◆ Work to complete
Give back an exact repetition of the material below, from its first line through the line that contains "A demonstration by", both included, minus the pictures.

------ Data provided ------

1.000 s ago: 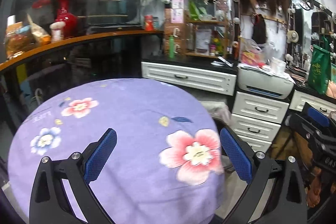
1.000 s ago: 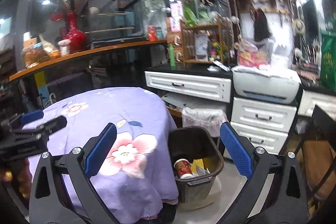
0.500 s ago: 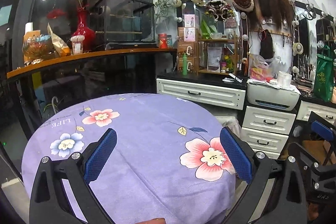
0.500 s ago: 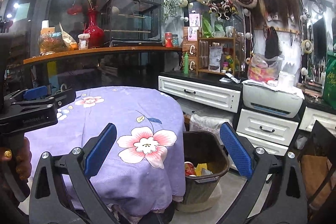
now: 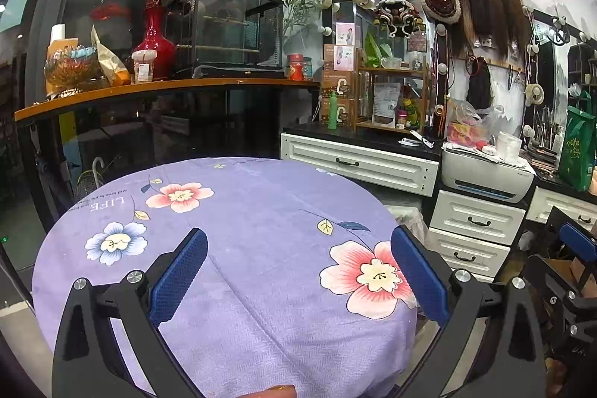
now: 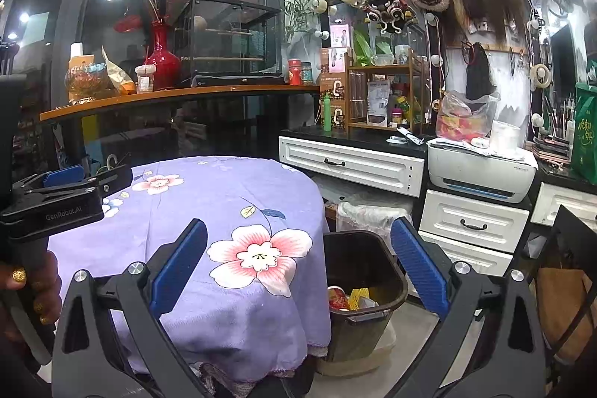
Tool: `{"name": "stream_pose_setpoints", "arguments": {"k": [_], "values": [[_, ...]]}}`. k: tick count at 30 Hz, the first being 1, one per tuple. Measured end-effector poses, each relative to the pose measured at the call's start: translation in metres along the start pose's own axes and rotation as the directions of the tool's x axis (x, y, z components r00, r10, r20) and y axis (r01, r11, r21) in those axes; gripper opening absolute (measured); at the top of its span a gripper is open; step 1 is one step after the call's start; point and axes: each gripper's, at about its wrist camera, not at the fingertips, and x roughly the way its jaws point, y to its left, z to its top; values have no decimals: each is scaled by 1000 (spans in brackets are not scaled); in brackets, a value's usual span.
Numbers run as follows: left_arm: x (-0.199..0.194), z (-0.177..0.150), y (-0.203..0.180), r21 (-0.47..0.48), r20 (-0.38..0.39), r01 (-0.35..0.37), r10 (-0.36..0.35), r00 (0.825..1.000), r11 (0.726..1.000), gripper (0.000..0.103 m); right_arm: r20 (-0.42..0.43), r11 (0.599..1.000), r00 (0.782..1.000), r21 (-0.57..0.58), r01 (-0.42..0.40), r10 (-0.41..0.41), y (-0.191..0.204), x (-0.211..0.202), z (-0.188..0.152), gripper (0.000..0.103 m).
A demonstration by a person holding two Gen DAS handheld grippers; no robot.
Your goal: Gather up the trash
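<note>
On the far left of the right wrist view, a hand (image 6: 28,290) grips the handle of the left gripper (image 5: 298,280), which hovers above a round table (image 6: 123,248) draped in a purple flowered cloth (image 6: 224,211). Its blue-padded jaws stand wide apart, holding nothing. No litter shows on the cloth in either view.

Further right, the right gripper (image 6: 298,280) also hangs with jaws spread and empty, aimed between the table edge and a dark bin (image 6: 395,290) on the floor just beside the table. Inside the bin lie a red-and-white cup (image 6: 337,297) and yellow wrappers (image 6: 358,295), so the collected trash appears to sit there already.

Behind, white drawers (image 6: 474,221) and a printer (image 6: 481,170) stand near a cluttered counter.

Risks, as a judgement: the overhanging cloth could snag on a jaw and drag sideways; a low sweep could knock the light bin over and spill its contents; and anything left on the floor is hidden by the table.
</note>
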Motion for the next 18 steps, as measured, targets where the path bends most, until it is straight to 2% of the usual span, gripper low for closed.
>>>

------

◆ Solution for this task
1.000 s ago: 
1.000 s ago: 
0.500 s ago: 
0.500 s ago: 
now: 
now: 
Tool: `{"name": "stream_pose_setpoints", "arguments": {"k": [_], "values": [[_, ...]]}}`. k: tick count at 30 Hz, the first being 1, one per tuple. Measured end-effector poses, each relative to the pose measured at the call's start: translation in metres along the start pose's own axes and rotation as the directions of the tool's x axis (x, y, z components r00, r10, r20) and y axis (r01, r11, r21) in those axes; gripper opening absolute (measured); at the top of its span a gripper is open; step 1 is one step after the call's start; point and axes: each gripper's, at about its wrist camera, not at the fingertips, and x roughly the way its jaws point, y to its left, z to its top; values have no decimals: each is scaled by 1000 (spans in brackets are not scaled); in brackets, a value's usual span.
Numbers run as follows: left_arm: x (-0.199..0.194), z (-0.177..0.150), y (-0.203..0.180), r21 (-0.47..0.48), r20 (-0.38..0.39), r01 (-0.35..0.37), r10 (-0.36..0.35), r00 (0.825..1.000), r11 (0.726..1.000), gripper (0.000..0.103 m); right_arm: r20 (-0.42..0.43), r11 (0.599..1.000), r00 (0.782..1.000), r21 (-0.57..0.58), r01 (-0.42..0.40), r10 (-0.41..0.41), y (-0.191..0.204), x (-0.211..0.202), z (-0.188..0.152), gripper (0.000..0.103 m).
A demonstration by a person holding two Gen DAS handheld grippers; no robot.

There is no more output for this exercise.